§ DATA EXCERPTS:
________________________
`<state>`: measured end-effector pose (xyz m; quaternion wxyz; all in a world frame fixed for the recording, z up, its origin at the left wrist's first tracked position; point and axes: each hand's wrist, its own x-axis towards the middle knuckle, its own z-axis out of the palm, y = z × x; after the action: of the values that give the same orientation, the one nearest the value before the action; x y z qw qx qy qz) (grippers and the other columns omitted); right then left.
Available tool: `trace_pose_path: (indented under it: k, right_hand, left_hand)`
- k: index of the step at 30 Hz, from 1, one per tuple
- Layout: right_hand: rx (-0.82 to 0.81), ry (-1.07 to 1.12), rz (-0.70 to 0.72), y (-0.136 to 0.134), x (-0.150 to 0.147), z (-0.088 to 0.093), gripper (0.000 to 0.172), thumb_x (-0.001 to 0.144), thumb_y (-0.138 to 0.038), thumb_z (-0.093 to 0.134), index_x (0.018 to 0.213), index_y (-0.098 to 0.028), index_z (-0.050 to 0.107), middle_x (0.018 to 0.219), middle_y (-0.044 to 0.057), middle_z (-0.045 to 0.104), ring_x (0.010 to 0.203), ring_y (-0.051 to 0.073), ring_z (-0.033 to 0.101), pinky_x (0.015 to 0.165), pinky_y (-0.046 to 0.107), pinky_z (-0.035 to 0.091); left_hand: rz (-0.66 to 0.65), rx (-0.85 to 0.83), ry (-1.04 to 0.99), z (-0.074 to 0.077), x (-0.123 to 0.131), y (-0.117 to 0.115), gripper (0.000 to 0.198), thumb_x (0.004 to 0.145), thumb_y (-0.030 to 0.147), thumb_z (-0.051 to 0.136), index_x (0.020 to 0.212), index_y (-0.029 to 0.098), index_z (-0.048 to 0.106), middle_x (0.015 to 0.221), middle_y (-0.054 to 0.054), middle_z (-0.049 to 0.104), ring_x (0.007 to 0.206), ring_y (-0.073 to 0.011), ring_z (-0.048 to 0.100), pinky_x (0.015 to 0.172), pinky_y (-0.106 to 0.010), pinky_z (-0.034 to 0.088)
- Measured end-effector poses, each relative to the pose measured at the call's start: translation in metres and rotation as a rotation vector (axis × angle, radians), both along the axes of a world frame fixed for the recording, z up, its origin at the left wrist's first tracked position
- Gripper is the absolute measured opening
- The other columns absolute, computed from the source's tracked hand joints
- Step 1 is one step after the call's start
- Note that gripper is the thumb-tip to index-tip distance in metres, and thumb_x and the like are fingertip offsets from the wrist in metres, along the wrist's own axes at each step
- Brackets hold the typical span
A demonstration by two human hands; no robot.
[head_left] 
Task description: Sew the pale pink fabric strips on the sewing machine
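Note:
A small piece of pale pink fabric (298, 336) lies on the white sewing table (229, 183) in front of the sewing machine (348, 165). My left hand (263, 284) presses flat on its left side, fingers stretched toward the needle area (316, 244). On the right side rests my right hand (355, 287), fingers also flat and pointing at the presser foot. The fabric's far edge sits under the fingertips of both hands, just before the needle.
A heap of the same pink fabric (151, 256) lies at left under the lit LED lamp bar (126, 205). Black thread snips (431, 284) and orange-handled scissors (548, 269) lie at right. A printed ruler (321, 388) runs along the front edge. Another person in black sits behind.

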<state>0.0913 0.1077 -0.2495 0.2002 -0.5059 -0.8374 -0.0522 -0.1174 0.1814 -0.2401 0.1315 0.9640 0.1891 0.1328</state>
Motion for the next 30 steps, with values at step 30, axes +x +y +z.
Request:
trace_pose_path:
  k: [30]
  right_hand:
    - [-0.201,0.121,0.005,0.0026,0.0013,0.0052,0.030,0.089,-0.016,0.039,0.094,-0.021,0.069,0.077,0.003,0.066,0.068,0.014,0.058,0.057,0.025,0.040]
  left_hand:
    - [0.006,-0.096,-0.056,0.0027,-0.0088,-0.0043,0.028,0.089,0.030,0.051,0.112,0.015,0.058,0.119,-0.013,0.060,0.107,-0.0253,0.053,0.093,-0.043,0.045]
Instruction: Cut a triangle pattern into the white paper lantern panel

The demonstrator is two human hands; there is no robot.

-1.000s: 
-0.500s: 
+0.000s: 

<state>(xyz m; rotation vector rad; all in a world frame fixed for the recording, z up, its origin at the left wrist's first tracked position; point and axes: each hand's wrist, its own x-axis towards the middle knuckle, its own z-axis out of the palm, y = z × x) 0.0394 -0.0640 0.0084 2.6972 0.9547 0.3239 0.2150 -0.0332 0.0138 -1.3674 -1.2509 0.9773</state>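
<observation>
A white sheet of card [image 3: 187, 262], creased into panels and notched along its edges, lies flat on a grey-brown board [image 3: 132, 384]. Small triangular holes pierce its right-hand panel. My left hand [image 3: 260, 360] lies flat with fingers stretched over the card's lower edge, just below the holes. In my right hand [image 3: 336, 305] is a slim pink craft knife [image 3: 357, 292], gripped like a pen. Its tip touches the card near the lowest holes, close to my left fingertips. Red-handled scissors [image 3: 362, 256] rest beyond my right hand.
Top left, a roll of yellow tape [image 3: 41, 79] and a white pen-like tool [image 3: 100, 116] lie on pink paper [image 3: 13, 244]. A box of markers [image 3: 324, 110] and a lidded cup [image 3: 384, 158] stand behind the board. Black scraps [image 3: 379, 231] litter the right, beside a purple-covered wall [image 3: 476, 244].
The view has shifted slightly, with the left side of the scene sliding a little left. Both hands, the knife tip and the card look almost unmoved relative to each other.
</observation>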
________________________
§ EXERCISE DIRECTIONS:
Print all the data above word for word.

§ OUTPUT OF THE EXERCISE:
`<state>`: measured end-effector pose (xyz m; quaternion wxyz; all in a world frame fixed for the recording, z up, its origin at the left wrist's first tracked position; point and axes: each hand's wrist, its own x-axis towards the middle knuckle, its own z-axis out of the palm, y = z × x; after the action: of the values that give the same orientation, the one nearest the value before the action; x y z qw qx qy qz) (grippers and the other columns omitted); right then left.
Available tool: `trace_pose_path: (indented under it: k, right_hand, left_hand)`
- k: index of the step at 30 Hz, from 1, one per tuple
- Layout: right_hand: rx (-0.82 to 0.81), ry (-1.07 to 1.12), rz (-0.70 to 0.72), y (-0.136 to 0.134), x (-0.150 to 0.147), z (-0.088 to 0.093), gripper (0.000 to 0.172), thumb_x (-0.001 to 0.144), thumb_y (-0.138 to 0.038), thumb_z (-0.093 to 0.134), index_x (0.018 to 0.213), index_y (-0.098 to 0.028), index_z (-0.050 to 0.107), middle_x (0.018 to 0.219), middle_y (-0.044 to 0.057), middle_z (-0.045 to 0.104), ring_x (0.010 to 0.203), ring_y (-0.051 to 0.073), ring_z (-0.033 to 0.101), pinky_x (0.015 to 0.165), pinky_y (-0.046 to 0.107), pinky_z (-0.035 to 0.091); left_hand: rz (-0.66 to 0.65), rx (-0.85 to 0.83), ry (-1.04 to 0.99), z (-0.074 to 0.077), x (-0.123 to 0.131), y (-0.117 to 0.115), gripper (0.000 to 0.198), thumb_x (0.004 to 0.145), thumb_y (-0.030 to 0.147), thumb_z (-0.051 to 0.136), index_x (0.020 to 0.212), index_y (-0.029 to 0.098), index_z (-0.048 to 0.106), middle_x (0.015 to 0.221), middle_y (-0.054 to 0.054), middle_z (-0.049 to 0.104), ring_x (0.007 to 0.206), ring_y (-0.073 to 0.011), ring_z (-0.048 to 0.100), pinky_x (0.015 to 0.172), pinky_y (-0.106 to 0.010), pinky_z (-0.034 to 0.088)
- Measured end-effector poses, each relative to the pose measured at the call's start: translation in metres and rotation as a rotation vector (axis × angle, radians), both along the axes of a world frame fixed for the recording, z up, its origin at the left wrist's first tracked position
- Gripper is the absolute measured opening
- The other columns absolute, computed from the source's tracked hand joints
- Step 1 is one step after the call's start
- Note that gripper is the thumb-tip to index-tip distance in metres, and thumb_x and the like are fingertip offsets from the wrist in metres, along the wrist's own axes at each step
- Brackets hold the typical span
A demonstration by two human hands; no robot.
[head_left] 
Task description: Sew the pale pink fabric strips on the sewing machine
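Note:
A small piece of pale pink fabric (298, 336) lies on the white sewing table (229, 183) in front of the sewing machine (348, 165). My left hand (263, 284) presses flat on its left side, fingers stretched toward the needle area (316, 244). On the right side rests my right hand (355, 287), fingers also flat and pointing at the presser foot. The fabric's far edge sits under the fingertips of both hands, just before the needle.
A heap of the same pink fabric (151, 256) lies at left under the lit LED lamp bar (126, 205). Black thread snips (431, 284) and orange-handled scissors (548, 269) lie at right. A printed ruler (321, 388) runs along the front edge. Another person in black sits behind.
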
<state>0.0913 0.1077 -0.2495 0.2002 -0.5059 -0.8374 -0.0522 -0.1174 0.1814 -0.2401 0.1315 0.9640 0.1891 0.1328</state>
Motion for the next 30 steps, with values at step 30, axes +x +y +z.
Request:
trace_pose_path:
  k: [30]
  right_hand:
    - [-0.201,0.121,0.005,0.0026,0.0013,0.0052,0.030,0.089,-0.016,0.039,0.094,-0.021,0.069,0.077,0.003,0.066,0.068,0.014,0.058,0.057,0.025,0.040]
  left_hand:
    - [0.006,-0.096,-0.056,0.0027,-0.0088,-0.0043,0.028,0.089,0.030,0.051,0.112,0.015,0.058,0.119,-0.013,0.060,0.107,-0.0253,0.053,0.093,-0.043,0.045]
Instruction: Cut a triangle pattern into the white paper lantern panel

The demonstrator is two human hands; there is no robot.

-1.000s: 
-0.500s: 
+0.000s: 

<state>(xyz m; rotation vector rad; all in a world frame fixed for the recording, z up, its origin at the left wrist's first tracked position; point and axes: each hand's wrist, its own x-axis towards the middle knuckle, its own z-axis out of the palm, y = z × x) 0.0394 -0.0640 0.0084 2.6972 0.9547 0.3239 0.2150 -0.0332 0.0138 -1.3674 -1.2509 0.9773</state>
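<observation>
A white sheet of card [image 3: 187, 262], creased into panels and notched along its edges, lies flat on a grey-brown board [image 3: 132, 384]. Small triangular holes pierce its right-hand panel. My left hand [image 3: 260, 360] lies flat with fingers stretched over the card's lower edge, just below the holes. In my right hand [image 3: 336, 305] is a slim pink craft knife [image 3: 357, 292], gripped like a pen. Its tip touches the card near the lowest holes, close to my left fingertips. Red-handled scissors [image 3: 362, 256] rest beyond my right hand.
Top left, a roll of yellow tape [image 3: 41, 79] and a white pen-like tool [image 3: 100, 116] lie on pink paper [image 3: 13, 244]. A box of markers [image 3: 324, 110] and a lidded cup [image 3: 384, 158] stand behind the board. Black scraps [image 3: 379, 231] litter the right, beside a purple-covered wall [image 3: 476, 244].
The view has shifted slightly, with the left side of the scene sliding a little left. Both hands, the knife tip and the card look almost unmoved relative to each other.
</observation>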

The output is complete as shown.